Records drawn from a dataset

- Opening Delimiter -

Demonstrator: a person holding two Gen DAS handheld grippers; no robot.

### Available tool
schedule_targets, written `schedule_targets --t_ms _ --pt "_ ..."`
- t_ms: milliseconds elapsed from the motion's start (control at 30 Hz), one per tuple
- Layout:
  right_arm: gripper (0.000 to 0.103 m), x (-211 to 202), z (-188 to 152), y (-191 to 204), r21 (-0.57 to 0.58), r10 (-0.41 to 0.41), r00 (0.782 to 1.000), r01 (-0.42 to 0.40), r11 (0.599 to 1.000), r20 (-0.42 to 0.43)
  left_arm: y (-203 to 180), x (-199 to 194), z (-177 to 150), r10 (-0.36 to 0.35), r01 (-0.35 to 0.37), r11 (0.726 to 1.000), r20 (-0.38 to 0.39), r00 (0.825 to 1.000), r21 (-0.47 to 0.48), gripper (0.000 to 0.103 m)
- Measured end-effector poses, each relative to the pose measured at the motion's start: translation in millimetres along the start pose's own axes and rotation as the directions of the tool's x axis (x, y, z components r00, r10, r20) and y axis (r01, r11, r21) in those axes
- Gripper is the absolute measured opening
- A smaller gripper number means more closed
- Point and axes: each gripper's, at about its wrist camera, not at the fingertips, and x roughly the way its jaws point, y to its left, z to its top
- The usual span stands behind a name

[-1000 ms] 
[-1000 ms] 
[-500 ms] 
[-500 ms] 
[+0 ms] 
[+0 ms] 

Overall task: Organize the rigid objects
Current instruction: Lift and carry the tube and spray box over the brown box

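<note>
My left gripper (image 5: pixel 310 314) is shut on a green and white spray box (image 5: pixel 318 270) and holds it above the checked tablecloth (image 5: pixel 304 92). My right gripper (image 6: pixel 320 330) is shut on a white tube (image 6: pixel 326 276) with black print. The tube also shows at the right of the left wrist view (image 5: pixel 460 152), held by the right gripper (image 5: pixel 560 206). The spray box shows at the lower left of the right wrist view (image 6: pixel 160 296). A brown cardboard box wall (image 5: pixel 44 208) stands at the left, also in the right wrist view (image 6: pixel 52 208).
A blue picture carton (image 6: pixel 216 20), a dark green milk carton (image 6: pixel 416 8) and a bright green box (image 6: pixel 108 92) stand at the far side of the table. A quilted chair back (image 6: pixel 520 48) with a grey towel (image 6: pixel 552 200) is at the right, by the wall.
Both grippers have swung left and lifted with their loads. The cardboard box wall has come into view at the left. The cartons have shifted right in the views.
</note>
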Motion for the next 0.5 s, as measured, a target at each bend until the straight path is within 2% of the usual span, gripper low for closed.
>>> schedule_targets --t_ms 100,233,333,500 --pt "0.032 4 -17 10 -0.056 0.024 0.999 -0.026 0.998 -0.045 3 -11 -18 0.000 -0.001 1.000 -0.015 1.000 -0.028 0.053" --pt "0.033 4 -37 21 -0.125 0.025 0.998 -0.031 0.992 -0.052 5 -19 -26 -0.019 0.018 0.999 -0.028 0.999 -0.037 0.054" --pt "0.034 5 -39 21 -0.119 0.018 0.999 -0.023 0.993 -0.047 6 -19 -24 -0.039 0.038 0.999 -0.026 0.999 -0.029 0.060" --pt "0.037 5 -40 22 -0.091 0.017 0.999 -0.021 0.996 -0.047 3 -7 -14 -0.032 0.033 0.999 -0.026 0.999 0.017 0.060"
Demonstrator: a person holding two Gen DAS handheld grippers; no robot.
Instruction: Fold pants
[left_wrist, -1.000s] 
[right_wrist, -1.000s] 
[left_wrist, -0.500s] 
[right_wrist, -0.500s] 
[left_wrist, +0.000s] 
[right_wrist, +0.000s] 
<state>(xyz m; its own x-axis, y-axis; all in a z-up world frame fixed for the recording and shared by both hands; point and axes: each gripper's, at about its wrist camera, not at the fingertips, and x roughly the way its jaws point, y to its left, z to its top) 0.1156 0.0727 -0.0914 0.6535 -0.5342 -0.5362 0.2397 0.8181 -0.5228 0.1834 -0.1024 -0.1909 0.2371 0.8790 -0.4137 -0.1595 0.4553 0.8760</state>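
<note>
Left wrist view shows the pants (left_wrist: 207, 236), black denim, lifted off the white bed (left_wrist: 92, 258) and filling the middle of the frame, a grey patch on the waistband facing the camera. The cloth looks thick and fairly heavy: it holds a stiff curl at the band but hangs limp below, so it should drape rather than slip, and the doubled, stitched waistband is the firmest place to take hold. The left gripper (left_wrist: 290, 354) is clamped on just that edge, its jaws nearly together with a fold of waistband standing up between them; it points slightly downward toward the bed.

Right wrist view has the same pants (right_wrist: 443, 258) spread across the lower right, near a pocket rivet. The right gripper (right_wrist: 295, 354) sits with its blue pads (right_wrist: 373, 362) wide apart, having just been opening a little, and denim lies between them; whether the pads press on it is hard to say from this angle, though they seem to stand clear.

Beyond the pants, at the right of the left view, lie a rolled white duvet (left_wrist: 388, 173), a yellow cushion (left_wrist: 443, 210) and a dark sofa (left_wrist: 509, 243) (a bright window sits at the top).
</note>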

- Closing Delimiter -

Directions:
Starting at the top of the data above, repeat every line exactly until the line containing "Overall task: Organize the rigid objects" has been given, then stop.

Your solution:
Demonstrator: a person holding two Gen DAS handheld grippers; no robot.

### Available tool
schedule_targets, written `schedule_targets --t_ms _ --pt "_ ..."`
- t_ms: milliseconds elapsed from the motion's start (control at 30 Hz), one per tuple
- Layout:
  right_arm: gripper (0.000 to 0.103 m), x (-211 to 202), z (-188 to 152), y (-191 to 204), r21 (-0.57 to 0.58), r10 (-0.41 to 0.41), r00 (0.782 to 1.000), r01 (-0.42 to 0.40), r11 (0.599 to 1.000), r20 (-0.42 to 0.43)
  left_arm: y (-203 to 180), x (-199 to 194), z (-177 to 150), r10 (-0.36 to 0.35), r01 (-0.35 to 0.37), r11 (0.726 to 1.000), r20 (-0.38 to 0.39), r00 (0.825 to 1.000), r21 (-0.47 to 0.48), gripper (0.000 to 0.103 m)
- Measured end-effector poses, each relative to the pose measured at the motion's start: translation in millimetres along the start pose's own axes and rotation as the directions of the tool's x axis (x, y, z components r00, r10, r20) and y axis (r01, r11, r21) in those axes
- Gripper is the absolute measured opening
- A smaller gripper number means more closed
- Point and axes: each gripper's, at about its wrist camera, not at the fingertips, and x roughly the way its jaws point, y to its left, z to its top
- The usual span stands behind a name

[-1000 ms] 
[-1000 ms] 
[-500 ms] 
[-500 ms] 
[+0 ms] 
[+0 ms] 

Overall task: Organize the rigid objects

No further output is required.